For Beaver batter, every hit counts
A part-timer last year, senior Mike Lissman comes out swinging
CORVALLIS - Moments after Oregon State had been shut out by California 4-0 last Saturday at Goss Stadium, most of the Beavers had departed for the locker room.
Not Mike Lissman. The senior outfielder-designated hitter headed straight for the batting cages beyond left field to get in some extra work.
'I'm just frustrated,' Lissman said. 'I had an opportunity to drive in some runs for us and didn't come through.'
Lissman went 2 for 3 at the plate, but flied out with two runners on base in the seventh inning. The next day, he knocked in a run with a single in a 5-3 victory over the Bears that put the ninth-ranked Beavers at 28-8 overall and 4-5 in the Pac-10 race.

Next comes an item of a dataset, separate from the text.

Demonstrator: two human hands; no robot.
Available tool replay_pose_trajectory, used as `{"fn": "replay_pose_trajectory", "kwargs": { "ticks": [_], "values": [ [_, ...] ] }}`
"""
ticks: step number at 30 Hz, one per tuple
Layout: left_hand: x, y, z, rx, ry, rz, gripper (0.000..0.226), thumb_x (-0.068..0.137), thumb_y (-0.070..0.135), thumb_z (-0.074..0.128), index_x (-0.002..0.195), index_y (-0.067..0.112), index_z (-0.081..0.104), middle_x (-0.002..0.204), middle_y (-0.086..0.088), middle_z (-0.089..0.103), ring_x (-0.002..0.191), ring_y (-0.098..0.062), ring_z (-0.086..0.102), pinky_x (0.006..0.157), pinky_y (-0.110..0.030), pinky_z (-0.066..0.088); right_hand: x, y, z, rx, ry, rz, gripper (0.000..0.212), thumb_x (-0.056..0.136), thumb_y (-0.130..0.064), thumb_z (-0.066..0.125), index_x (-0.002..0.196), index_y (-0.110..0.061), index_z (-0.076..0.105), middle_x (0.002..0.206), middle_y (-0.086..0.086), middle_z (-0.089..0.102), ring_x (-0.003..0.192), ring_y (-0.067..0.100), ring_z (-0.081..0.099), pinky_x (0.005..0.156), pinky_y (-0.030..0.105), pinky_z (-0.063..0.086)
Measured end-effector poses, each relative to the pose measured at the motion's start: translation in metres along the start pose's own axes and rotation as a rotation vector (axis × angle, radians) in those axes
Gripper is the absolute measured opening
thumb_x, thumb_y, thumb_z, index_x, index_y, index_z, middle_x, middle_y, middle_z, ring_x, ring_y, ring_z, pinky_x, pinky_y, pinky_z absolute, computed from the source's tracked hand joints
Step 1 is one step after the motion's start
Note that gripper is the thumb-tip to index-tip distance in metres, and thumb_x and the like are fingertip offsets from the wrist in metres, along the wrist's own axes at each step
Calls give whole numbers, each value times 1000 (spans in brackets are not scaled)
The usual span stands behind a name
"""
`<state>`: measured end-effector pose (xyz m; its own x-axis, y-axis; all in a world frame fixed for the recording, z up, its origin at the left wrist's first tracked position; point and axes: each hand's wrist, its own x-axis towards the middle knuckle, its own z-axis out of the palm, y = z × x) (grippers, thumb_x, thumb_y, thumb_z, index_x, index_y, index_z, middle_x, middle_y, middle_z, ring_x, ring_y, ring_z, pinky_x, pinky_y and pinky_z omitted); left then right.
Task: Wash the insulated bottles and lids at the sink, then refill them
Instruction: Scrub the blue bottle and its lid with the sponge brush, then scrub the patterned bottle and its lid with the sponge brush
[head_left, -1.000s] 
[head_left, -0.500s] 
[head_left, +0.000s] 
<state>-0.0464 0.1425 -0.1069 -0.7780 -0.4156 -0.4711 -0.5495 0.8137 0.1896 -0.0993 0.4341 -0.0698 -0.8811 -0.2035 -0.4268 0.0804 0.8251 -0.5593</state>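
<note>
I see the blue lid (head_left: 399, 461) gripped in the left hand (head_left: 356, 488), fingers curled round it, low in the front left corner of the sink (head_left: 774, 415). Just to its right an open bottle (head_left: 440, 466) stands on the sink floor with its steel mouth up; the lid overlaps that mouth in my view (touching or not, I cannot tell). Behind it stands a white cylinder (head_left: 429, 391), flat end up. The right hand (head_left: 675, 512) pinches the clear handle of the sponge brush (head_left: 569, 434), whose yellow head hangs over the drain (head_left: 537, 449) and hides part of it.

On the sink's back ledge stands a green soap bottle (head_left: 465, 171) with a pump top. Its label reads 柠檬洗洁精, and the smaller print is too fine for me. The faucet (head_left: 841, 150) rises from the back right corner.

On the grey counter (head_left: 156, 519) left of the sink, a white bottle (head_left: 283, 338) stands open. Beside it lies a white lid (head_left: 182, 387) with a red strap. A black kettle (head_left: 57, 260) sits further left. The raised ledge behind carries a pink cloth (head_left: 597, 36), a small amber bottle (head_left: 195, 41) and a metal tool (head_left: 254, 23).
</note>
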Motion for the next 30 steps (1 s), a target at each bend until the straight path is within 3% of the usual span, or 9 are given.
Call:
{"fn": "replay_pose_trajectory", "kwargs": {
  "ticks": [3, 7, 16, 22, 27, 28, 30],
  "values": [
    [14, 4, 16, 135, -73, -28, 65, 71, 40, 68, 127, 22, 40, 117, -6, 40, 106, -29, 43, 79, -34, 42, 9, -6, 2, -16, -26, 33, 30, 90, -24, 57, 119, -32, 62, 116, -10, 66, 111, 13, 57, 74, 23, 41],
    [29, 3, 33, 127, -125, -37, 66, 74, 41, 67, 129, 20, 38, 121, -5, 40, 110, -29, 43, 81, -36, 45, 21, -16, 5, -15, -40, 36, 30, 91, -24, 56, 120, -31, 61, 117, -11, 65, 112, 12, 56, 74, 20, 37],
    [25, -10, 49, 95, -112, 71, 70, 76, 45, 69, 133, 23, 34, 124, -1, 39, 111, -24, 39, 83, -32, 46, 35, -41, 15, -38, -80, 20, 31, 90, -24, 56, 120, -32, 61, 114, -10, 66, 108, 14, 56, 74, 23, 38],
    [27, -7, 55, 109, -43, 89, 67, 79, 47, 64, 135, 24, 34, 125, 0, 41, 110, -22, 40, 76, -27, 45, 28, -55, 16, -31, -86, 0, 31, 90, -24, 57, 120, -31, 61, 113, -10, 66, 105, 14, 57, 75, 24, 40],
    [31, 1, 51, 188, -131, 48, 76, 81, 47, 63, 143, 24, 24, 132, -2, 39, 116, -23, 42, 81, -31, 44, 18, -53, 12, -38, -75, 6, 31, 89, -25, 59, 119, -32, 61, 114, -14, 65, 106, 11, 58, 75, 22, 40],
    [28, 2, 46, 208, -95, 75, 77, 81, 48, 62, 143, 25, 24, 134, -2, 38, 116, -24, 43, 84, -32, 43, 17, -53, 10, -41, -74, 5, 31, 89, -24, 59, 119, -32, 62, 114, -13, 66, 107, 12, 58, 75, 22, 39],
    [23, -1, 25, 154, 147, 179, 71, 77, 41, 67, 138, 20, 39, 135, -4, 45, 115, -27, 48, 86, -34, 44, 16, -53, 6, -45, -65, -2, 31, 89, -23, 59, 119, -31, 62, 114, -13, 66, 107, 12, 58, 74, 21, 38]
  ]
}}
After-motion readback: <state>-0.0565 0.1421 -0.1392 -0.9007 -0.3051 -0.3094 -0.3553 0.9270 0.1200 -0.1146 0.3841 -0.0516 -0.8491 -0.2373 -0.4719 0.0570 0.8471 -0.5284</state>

As often as just about anyone, Lissman has come through for the Beavers this season. Nobody approximates what Pac-10 player of the year Cole Gillespie gave the club in crucial at-bats last season, but Lissman probably comes closest.
'Mike has always had the knack to come through in the clutch,' OSU broadcaster Mike Parker says. 'This year, he's going to have to do it even more so.'
Lissman probably will bat cleanup today when the Beavers open a three-game series with Nevada-Las Vegas. The 6-foot, 215-pound Ontario native leads OSU in hits (45) and RBIs (37), is tied for the team lead in doubles (11), has four home runs and is hitting .324, third among the regulars.
Not bad for a guy who played only part-time a year ago on Oregon State's national championship team.
Lissman swatted eight homers as a freshman in 2004 and averaged 154 at-bats his first two seasons, then hit .316 with only 90 at-bats last year.
The Beavers were deep in the outfield, with Gillespie and Tyler Graham entrenched in left and center and John Wallace, Geoff Wagner and Scott Santschi sharing duty in right and at DH.
'It was hard for me,' Lissman says. 'But this is Division I baseball. We have guys on the bench who are just as capable as the starters if they get the chance.
'I like to play, but I sure like having a national championship ring, and I sure liked going to Omaha (for the College World Series) two years in a row. That's a lot more important than me playing every day.'
That kind of attitude rubs off on his teammates.
'Mike is a tremendous leader,' says junior first baseman Jordan Lennerton, second on the squad with a .363 average. 'He's one of the guys we all look up to, and he's all about the team. He'll lay down a bunt when he needs to, and he has come up with countless hits and RBIs when we need them.'
Lissman's average-at-best defensive ability has kept him from regular outfield duty the past two years, but his bat - he carries a career .316 average - is precious on a team that isn't as offensively gifted as the Beavers of the previous two springs.
'Mike has made some adjustments at the plate and has become a good clutch guy for us,' coach Pat Casey says.
'Coach Casey always talks about how confidence makes hitting,' Lissman says. 'Maybe I have a little more confidence this season. I feel more relaxed. I know how pitchers are going to pitch me now.'
There's plenty of baseball yet to be played. After winning series against Southern Cal and California, the Beavers have time to thrust themselves into the thick of the Pac-10 race.
'We haven't played the best we can, but we've still won a lot of games, and that's good. Coach Casey keeps telling us we have to show our character.
'We don't have any dingbats in the dugout holding us back. We just have to peak at the right time.